Validation Challenge: Does your solution actually help people?
💡 Community Testing: Launch a beta version with a small group of community members who participated in your research. Focus on learning, not proving you're right.
Testing Protocol:
- Real-world Testing: Have community members use your app for real food sharing scenarios
- Dignity Check: Ensure the app maintains user dignity and doesn't create shame or stigma
- Accessibility Testing: Test with users who have different abilities, devices, and tech comfort levels
- Cultural Sensitivity Review: Validate that the app respects cultural preferences and practices
- Community Impact Assessment: Measure whether the app strengthens or weakens community relationships
Iteration Requirements:
- Hold weekly feedback sessions with community testers
- Be prepared to make significant changes based on community input
- Document what doesn't work as much as what does work
- Prioritize community needs over your original assumptions
Research Portfolio:
- Community food access map with real stories and barriers
- Food waste journey map showing intervention opportunities
- Stakeholder ecosystem map highlighting relationships and power dynamics
- Community assets inventory showcasing existing strengths
- Problem statement validated by community members
Solution Documentation:
- App prototype (wireframes, mockups, or working beta)
- Architecture Decision Records (ADRs) documenting key technical choices
- Community validation results and iteration plans
- Impact measurement framework designed with community input
- Sustainability plan for ongoing community ownership
On Community Engagement:
- How did your understanding of food insecurity change through community research?
- What did you learn about the difference between building FOR communities vs. building WITH communities?
- How did centering community voices change your solution design?
On Social Impact:
- How does your solution address root causes of food insecurity, not just symptoms?
- What would need to change systemically for your app to no longer be necessary?
- How does your approach prioritize community empowerment over technological solutions?
On Technology's Role:
- When is technology helpful for social problems, and when might it cause harm?
- How did you balance efficiency with equity in your app design?
- What did you learn about measuring meaningful social impact?

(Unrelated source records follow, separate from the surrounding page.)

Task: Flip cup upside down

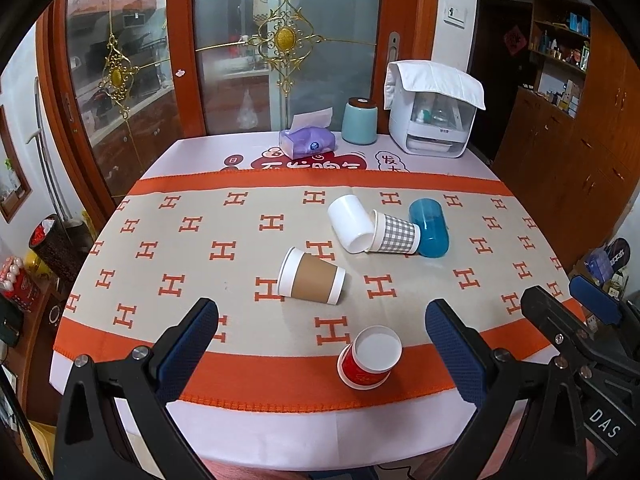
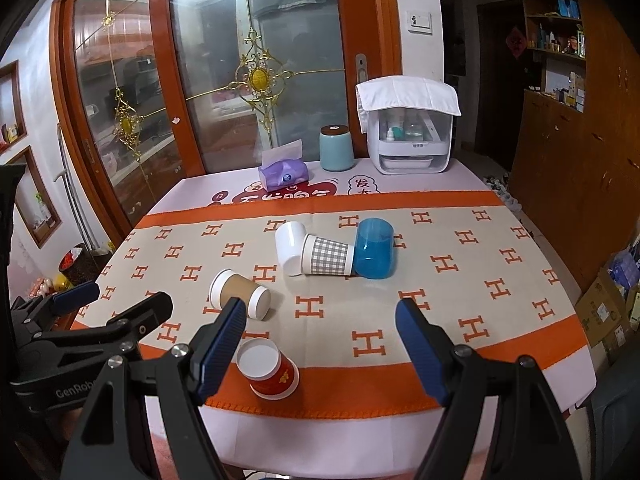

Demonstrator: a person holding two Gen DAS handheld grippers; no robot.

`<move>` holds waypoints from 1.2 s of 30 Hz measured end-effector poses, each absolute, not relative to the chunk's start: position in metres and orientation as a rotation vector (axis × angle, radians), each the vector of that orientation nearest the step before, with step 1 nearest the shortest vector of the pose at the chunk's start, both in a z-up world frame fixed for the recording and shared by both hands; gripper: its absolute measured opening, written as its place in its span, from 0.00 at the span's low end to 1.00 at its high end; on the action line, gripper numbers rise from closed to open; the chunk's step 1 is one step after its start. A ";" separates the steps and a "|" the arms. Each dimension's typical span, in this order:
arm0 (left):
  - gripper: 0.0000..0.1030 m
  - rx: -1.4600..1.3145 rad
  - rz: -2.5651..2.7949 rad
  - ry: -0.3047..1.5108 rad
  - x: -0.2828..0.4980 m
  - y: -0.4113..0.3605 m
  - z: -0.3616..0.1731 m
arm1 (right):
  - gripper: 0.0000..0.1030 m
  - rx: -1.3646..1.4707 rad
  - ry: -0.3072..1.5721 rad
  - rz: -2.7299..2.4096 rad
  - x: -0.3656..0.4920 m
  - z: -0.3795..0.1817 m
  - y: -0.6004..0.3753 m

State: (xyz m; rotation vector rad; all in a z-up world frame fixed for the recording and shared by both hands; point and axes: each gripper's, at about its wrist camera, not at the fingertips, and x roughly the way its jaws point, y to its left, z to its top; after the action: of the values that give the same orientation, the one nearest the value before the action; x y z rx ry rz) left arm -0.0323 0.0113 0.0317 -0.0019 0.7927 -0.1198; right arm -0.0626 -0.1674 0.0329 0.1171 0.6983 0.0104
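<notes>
The red cup stands upside down at the near edge of the table, on the orange border of the cloth; its white base faces up. Farther away, a brown-sleeved cup lies on its side. Beyond it and to the right lie three more cups touching each other in a row: a white cup, a checked cup and a blue cup; what is inside them I cannot tell.

The left gripper hangs above the near edge, spread wide and holding nothing. The right gripper is also spread wide and empty.

At the far edge stand a tissue pack, a green canister and a white box with bottles inside, covered by a cloth.
</notes>
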 end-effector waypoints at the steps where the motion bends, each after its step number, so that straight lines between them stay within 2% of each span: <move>1: 0.99 0.000 -0.118 0.794 -0.032 0.011 0.031 | 0.75 0.119 0.700 0.010 -0.062 0.033 -0.168; 36: 0.99 0.024 -0.095 0.822 -0.028 0.010 0.024 | 0.75 0.141 0.729 0.016 -0.057 0.022 -0.173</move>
State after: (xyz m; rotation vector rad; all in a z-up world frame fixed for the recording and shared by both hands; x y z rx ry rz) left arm -0.0282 0.0100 0.0242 0.0236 0.8220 -0.0949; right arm -0.0568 -0.1732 0.0219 0.1412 0.7287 0.0162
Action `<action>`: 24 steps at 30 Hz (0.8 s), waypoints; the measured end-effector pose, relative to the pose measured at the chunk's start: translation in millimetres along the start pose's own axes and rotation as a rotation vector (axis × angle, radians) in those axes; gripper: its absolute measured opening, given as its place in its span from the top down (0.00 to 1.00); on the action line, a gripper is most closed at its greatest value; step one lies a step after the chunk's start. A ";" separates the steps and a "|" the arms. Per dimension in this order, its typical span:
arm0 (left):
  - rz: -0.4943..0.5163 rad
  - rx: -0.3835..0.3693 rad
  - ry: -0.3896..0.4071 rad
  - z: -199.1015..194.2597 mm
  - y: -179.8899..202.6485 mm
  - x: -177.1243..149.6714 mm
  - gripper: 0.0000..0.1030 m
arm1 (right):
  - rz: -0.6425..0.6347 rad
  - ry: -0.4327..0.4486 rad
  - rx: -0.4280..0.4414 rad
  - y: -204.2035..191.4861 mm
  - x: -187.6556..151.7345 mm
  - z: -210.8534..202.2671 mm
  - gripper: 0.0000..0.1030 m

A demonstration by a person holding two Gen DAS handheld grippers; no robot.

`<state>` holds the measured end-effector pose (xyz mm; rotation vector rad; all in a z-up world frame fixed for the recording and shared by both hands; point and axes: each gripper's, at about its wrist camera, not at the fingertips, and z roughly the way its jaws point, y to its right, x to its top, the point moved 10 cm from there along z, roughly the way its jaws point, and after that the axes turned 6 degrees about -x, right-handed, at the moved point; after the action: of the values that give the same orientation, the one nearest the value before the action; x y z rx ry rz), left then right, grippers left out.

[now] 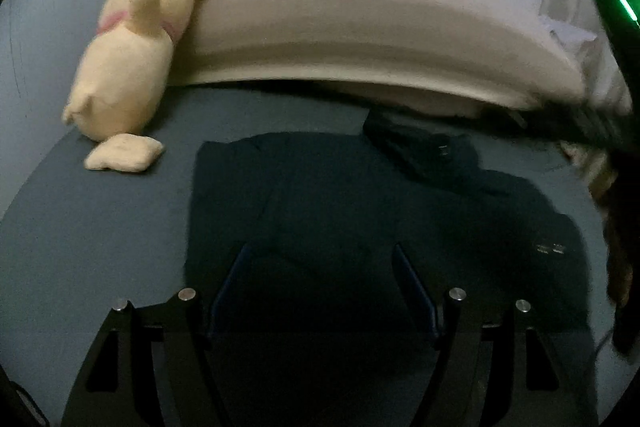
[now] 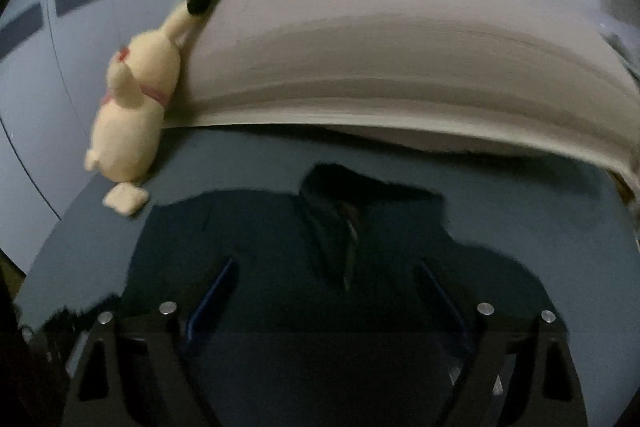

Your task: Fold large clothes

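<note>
A dark hoodie lies spread on the blue bed, its hood toward the pale headboard and its hem toward the viewer; the long axis thus runs from the cameras to the headboard. One sleeve appears already laid across the body, though dim light and blur make the creases hard to read. Left gripper: fingers spread above the left half of the cloth, nothing between them. Right gripper: fingers likewise spread, hanging over the zip below the hood, holding nothing. Judged step: choosing the next grasp points. To do it well, each gripper should pinch one layer at matching points on an edge, lift together, and carry the fold parallel to the long axis so the edges meet squarely. A cream plush toy leans on the headboard, well apart from the hoodie.
</note>
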<state>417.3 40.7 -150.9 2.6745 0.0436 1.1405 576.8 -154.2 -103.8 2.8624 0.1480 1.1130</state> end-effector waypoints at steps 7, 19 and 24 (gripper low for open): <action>-0.021 -0.008 -0.031 38.6 -18.4 -21.0 0.28 | -0.213 -0.167 -0.123 -32.1 31.0 132.0 0.23; -0.028 -0.027 -0.027 47.0 -21.9 -22.2 0.28 | 0.464 -0.276 0.251 40.9 1.6 170.1 0.81; -0.014 -0.010 -0.028 47.7 -20.9 -23.9 0.27 | 0.389 -0.223 0.258 28.9 16.9 133.8 0.52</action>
<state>436.1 48.6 -204.4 2.6772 0.0511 1.0958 681.5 -184.6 -188.2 3.3201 -0.3139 0.8620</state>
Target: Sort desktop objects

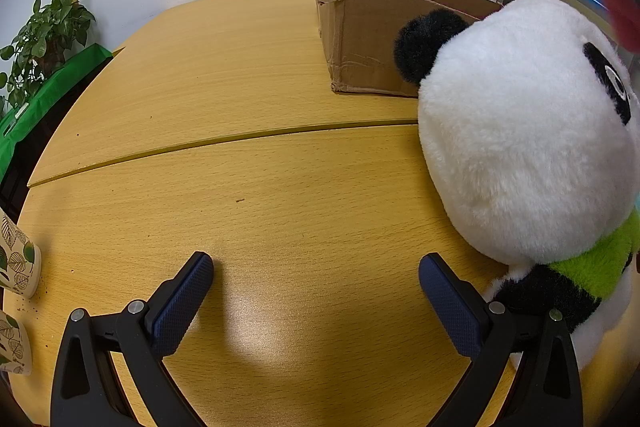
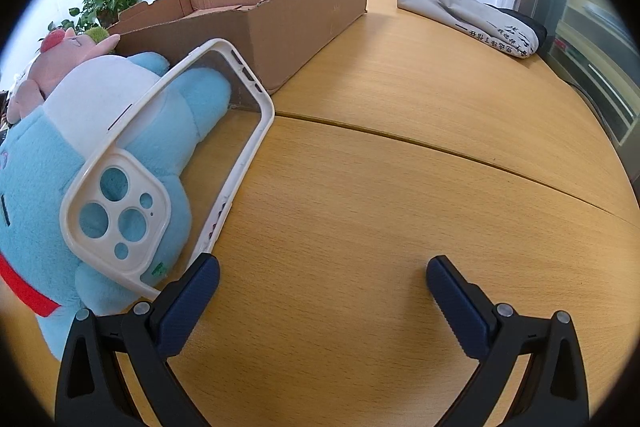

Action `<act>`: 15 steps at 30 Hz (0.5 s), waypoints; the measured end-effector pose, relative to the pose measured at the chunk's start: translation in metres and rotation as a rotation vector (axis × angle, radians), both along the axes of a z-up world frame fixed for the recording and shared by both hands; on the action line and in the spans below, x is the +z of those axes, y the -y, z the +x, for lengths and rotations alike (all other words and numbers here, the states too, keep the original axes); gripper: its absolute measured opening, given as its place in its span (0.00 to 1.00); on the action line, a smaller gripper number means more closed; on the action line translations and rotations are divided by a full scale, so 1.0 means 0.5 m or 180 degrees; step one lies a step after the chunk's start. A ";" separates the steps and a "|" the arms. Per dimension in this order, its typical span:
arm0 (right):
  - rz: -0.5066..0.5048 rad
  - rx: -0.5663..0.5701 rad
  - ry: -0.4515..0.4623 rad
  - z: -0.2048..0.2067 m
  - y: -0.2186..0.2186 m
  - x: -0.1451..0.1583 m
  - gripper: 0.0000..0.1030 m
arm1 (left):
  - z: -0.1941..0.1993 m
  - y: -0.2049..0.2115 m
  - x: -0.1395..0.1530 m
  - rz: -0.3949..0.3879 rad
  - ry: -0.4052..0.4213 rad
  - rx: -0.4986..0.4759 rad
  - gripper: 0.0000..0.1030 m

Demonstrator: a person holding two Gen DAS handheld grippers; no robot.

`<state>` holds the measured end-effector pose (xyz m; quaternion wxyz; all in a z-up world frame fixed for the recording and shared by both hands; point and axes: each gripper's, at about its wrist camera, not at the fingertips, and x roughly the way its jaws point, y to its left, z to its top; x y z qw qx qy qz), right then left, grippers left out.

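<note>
In the left wrist view a panda plush (image 1: 528, 131) with a green scarf sits at the right, in front of a cardboard box (image 1: 368, 39). My left gripper (image 1: 316, 271) is open and empty over the bare wooden table (image 1: 256, 155), the panda just right of its right finger. In the right wrist view a cream phone case (image 2: 168, 163) leans on a blue plush (image 2: 60, 187), with a pink plush (image 2: 60, 55) behind it. The cardboard box (image 2: 280, 31) stands beyond. My right gripper (image 2: 322, 273) is open and empty; its left fingertip is next to the case's lower edge.
Two leaf-patterned paper cups (image 1: 16, 263) stand at the table's left edge. A potted plant (image 1: 44, 35) and a green cloth (image 1: 52, 87) are beyond the left side. A grey folded bag (image 2: 480, 19) lies at the far right of the table.
</note>
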<state>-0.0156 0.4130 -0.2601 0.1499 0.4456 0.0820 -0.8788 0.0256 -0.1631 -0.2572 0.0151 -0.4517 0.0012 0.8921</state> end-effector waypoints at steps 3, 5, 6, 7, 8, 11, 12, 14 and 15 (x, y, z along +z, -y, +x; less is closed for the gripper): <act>0.0001 0.0000 0.0000 0.001 0.000 0.000 1.00 | -0.001 0.001 0.000 0.0000 0.0000 0.0000 1.00; 0.0001 0.0000 0.0000 0.001 0.000 0.000 1.00 | -0.002 0.002 0.000 0.0000 0.0000 0.0000 1.00; 0.0001 0.0000 -0.0001 0.001 0.000 0.001 1.00 | -0.002 0.003 0.000 0.0000 0.0000 0.0000 1.00; 0.0001 0.0000 0.0000 0.000 -0.001 0.001 1.00 | -0.002 0.003 0.000 0.0000 0.0000 0.0000 1.00; 0.0000 0.0000 0.0000 -0.001 -0.001 0.001 1.00 | -0.003 0.003 0.000 0.0001 0.0000 0.0000 1.00; 0.0001 0.0001 0.0000 -0.001 -0.001 0.001 1.00 | -0.004 0.004 0.000 0.0001 0.0000 -0.0001 1.00; 0.0001 0.0001 0.0001 -0.001 -0.001 0.001 1.00 | -0.004 0.005 0.000 0.0001 0.0000 -0.0001 1.00; 0.0001 0.0001 0.0000 -0.001 -0.002 0.001 1.00 | -0.004 0.005 0.000 0.0002 0.0001 -0.0001 1.00; 0.0001 0.0001 0.0000 -0.001 -0.002 0.001 1.00 | -0.004 0.005 0.000 0.0003 0.0001 -0.0001 1.00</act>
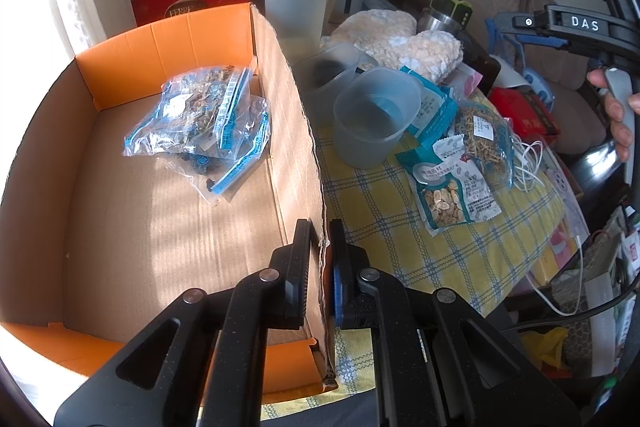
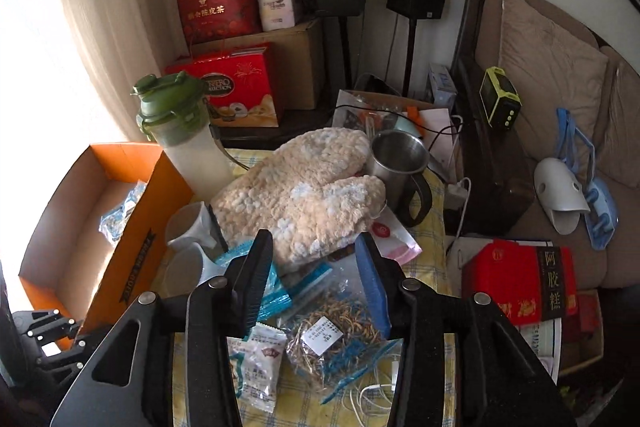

Your project succeeds when:
- Community members report that the app helps them maintain dignity while accessing food
- The solution strengthens existing community relationships rather than replacing them
- Local food organizations see improved coordination and reduced duplication
- People who experience food insecurity report having more agency and choice
- The app helps surface systemic issues that need policy or structural change
Your app works well when:
- It's accessible to users with varying technical skills and devices
- It protects user privacy and doesn't create surveillance risks
- The core features solve the specific problems identified through community research
- Community members can use it independently without extensive training
- It integrates with (rather than disrupts) existing community resources
Your Impact Potential:
This approach to app development demonstrates how technology can serve community liberation rather than creating new forms of dependence. You've learned to center human dignity, community wisdom, and systemic change in your design process.
You're ready to feed your city in ways that build community power and address root causes of food insecurity!